> [TASK REQUIREMENTS] Scan the records for the string "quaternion"; copy each line where it occurs.

> [RECORDS FOR PROCESSING]
┄┄┄┄┄┄

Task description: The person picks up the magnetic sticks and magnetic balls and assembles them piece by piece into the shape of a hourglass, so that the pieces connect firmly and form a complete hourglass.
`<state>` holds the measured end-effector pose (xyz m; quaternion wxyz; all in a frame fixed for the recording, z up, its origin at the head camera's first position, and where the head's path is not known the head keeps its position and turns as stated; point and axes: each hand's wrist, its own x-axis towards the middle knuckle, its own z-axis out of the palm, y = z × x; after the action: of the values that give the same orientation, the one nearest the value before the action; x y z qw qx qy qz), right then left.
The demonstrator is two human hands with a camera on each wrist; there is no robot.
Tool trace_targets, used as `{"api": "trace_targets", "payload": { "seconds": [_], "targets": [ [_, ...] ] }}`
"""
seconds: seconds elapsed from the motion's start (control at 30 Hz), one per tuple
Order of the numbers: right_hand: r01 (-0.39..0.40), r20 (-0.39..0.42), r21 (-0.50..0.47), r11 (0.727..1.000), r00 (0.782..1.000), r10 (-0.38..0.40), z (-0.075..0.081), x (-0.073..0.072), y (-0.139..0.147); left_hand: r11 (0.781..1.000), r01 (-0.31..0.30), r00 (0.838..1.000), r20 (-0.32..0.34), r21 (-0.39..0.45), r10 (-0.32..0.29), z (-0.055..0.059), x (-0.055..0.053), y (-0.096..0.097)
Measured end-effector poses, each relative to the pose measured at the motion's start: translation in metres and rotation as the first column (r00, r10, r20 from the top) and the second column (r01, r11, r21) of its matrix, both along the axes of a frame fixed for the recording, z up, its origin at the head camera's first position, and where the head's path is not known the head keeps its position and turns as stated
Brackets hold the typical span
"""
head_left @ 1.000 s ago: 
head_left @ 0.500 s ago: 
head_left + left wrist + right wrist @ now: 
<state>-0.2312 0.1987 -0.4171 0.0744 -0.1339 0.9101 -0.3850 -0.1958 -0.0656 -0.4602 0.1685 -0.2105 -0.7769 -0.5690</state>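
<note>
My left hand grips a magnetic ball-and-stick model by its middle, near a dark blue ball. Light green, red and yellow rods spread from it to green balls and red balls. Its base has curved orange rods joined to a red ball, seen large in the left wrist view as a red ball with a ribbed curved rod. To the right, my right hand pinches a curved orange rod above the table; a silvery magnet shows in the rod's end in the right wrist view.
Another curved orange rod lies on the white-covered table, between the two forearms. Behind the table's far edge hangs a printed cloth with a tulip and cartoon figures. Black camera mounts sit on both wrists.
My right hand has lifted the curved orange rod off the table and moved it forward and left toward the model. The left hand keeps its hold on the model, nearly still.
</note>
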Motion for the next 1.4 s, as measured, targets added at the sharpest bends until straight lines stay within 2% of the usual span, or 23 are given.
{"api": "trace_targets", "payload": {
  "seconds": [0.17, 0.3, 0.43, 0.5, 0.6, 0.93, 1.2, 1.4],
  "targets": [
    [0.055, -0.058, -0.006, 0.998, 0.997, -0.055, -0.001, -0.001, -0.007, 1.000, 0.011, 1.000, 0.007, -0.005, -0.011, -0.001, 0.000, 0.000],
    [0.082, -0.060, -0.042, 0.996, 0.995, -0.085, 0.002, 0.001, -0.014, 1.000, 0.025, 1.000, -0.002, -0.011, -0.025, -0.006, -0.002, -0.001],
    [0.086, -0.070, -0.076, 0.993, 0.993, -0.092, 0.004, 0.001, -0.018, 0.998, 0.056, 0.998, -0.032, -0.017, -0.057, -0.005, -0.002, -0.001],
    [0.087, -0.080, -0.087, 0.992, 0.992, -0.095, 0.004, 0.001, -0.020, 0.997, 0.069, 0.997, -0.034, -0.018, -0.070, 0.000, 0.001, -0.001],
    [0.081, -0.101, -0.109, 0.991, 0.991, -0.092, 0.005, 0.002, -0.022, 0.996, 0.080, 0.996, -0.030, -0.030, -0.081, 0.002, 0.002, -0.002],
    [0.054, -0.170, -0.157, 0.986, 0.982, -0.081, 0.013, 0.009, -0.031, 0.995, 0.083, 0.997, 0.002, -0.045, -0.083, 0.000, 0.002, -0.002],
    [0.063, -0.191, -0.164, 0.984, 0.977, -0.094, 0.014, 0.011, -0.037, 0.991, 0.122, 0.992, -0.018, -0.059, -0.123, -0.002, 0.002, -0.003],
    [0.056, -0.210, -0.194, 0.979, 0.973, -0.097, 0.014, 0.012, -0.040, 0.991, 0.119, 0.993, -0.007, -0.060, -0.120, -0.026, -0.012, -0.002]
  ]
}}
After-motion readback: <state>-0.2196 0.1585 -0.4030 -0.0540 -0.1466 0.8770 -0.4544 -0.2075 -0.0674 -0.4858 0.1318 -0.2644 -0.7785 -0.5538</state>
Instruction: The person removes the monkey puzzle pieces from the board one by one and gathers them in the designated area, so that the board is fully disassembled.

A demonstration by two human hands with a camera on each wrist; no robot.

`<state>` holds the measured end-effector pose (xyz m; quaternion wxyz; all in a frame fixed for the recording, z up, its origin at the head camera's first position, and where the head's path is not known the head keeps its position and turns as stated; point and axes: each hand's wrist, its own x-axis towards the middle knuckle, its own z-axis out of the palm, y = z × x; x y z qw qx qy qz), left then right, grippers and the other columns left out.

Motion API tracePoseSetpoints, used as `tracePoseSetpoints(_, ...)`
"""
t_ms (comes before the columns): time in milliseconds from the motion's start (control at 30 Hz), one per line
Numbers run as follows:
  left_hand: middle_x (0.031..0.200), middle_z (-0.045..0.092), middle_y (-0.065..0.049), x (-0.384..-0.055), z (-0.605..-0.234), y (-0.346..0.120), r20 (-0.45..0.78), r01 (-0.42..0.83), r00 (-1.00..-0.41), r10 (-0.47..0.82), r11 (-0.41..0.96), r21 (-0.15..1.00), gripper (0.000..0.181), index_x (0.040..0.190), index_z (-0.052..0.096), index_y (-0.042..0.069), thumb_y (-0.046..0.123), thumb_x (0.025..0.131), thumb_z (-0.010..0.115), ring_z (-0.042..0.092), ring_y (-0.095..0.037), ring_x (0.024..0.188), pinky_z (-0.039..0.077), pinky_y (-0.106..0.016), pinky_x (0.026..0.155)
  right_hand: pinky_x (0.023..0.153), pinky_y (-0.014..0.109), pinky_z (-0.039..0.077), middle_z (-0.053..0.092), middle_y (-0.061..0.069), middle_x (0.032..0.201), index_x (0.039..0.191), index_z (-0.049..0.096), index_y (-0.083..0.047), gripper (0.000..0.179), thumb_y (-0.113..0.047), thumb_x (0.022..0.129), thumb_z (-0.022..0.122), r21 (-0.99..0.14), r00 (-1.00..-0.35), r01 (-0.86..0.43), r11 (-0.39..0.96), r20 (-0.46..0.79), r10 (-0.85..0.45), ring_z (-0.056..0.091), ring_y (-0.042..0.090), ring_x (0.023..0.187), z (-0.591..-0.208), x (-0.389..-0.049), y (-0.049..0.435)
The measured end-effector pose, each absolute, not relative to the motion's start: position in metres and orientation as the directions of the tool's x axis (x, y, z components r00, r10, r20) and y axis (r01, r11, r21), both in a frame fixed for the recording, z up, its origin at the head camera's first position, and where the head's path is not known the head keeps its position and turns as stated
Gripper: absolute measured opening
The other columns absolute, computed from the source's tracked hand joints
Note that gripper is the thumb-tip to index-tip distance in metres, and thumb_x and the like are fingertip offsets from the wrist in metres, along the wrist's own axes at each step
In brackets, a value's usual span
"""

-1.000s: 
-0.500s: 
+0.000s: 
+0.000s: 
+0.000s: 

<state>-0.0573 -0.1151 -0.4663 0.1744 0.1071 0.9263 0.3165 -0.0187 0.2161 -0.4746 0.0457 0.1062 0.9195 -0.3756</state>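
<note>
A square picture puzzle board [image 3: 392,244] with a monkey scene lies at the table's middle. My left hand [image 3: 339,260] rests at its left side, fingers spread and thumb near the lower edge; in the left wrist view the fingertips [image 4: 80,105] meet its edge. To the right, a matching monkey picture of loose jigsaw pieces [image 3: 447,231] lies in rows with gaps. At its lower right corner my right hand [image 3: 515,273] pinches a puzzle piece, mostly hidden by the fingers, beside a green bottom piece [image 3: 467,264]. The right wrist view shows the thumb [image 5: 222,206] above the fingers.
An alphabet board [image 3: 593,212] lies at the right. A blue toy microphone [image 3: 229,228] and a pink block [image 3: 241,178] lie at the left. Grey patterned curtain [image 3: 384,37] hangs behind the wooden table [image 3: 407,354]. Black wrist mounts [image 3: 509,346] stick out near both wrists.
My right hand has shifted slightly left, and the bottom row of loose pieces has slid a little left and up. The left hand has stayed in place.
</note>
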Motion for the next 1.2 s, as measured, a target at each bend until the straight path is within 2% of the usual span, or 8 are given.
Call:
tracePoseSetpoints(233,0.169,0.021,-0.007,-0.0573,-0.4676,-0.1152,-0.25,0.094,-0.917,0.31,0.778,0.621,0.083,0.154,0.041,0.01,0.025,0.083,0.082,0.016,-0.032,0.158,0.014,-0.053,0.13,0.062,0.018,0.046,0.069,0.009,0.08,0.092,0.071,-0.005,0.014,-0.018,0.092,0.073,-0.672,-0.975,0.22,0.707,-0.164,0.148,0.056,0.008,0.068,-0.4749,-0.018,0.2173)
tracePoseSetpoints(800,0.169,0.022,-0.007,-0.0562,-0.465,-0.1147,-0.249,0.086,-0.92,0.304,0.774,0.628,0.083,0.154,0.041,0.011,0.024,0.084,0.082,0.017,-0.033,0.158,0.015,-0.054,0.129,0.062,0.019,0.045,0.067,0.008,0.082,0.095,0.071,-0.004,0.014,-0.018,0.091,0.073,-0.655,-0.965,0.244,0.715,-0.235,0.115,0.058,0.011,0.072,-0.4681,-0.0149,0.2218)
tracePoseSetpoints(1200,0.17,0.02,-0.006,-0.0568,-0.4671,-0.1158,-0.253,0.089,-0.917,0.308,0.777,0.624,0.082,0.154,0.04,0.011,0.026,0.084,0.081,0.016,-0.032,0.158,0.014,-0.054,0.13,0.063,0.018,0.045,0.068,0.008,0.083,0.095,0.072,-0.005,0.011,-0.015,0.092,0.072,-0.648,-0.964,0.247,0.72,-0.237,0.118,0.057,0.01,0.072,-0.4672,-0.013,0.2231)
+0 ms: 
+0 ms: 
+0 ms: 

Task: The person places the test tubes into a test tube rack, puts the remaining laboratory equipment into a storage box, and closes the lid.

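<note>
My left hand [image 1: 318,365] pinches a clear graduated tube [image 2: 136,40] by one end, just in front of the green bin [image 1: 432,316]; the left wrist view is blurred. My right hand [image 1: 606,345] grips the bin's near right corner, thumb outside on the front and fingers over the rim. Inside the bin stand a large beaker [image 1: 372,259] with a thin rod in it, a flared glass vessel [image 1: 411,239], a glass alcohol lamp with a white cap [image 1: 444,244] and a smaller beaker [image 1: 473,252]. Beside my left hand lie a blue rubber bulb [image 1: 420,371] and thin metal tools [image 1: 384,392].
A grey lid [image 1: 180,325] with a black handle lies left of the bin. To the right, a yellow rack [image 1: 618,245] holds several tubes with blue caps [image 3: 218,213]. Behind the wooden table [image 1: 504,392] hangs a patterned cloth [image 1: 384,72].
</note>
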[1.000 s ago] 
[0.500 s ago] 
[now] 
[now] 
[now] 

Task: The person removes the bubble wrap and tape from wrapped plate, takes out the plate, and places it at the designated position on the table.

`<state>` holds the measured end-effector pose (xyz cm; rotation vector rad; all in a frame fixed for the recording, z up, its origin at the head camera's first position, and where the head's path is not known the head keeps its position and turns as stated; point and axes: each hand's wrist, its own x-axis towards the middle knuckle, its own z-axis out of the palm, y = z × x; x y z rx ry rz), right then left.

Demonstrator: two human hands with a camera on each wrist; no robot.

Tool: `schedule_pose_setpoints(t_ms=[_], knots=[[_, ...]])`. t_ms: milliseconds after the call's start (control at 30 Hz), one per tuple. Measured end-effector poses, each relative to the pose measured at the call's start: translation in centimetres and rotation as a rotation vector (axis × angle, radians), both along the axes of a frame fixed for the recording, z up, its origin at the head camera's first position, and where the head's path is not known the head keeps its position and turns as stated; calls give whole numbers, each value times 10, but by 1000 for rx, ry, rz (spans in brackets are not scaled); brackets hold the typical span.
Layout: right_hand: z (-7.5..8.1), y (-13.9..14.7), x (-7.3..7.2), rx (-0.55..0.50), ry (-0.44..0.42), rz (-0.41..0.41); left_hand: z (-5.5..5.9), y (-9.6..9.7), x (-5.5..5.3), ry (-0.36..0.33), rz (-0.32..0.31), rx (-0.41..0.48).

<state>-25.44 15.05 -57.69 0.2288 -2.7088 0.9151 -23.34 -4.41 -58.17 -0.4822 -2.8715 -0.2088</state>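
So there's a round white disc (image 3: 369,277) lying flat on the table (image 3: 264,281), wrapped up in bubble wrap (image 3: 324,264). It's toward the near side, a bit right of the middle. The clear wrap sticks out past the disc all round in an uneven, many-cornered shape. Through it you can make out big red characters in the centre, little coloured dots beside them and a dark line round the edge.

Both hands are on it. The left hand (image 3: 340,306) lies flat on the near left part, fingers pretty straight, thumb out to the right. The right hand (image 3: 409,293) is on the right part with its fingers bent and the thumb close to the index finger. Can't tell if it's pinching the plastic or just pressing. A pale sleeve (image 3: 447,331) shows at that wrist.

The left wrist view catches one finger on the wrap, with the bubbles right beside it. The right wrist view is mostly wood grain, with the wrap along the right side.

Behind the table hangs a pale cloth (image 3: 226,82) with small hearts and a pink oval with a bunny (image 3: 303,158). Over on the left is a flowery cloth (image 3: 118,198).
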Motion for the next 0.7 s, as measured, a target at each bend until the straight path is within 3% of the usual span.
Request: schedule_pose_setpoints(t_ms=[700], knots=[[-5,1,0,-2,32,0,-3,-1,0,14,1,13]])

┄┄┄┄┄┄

> [SOLVED PROBLEM]
`<state>` holds the measured end-effector pose (xyz m; quaternion wxyz; all in a frame fixed for the recording, z up, its origin at the head camera's first position, and where the head's path is not known the head keeps its position and turns as stated; point and axes: each hand's wrist, its own x-axis towards the middle knuckle, its own z-axis out of the palm, y = z × x; after the action: of the values that give the same orientation, the one nearest the value before the action; x y z qw qx qy qz), right then left.
`<state>` holds the measured end-effector pose (xyz m; quaternion wxyz; all in a frame fixed for the recording, z up, its origin at the head camera's first position, and where the head's path is not known the head keeps its position and turns as stated; point and axes: each hand's wrist, its own x-axis towards the middle knuckle, its own z-axis out of the palm, y = z × x; x y z qw qx qy qz), left then right, grippers and the other columns left out.

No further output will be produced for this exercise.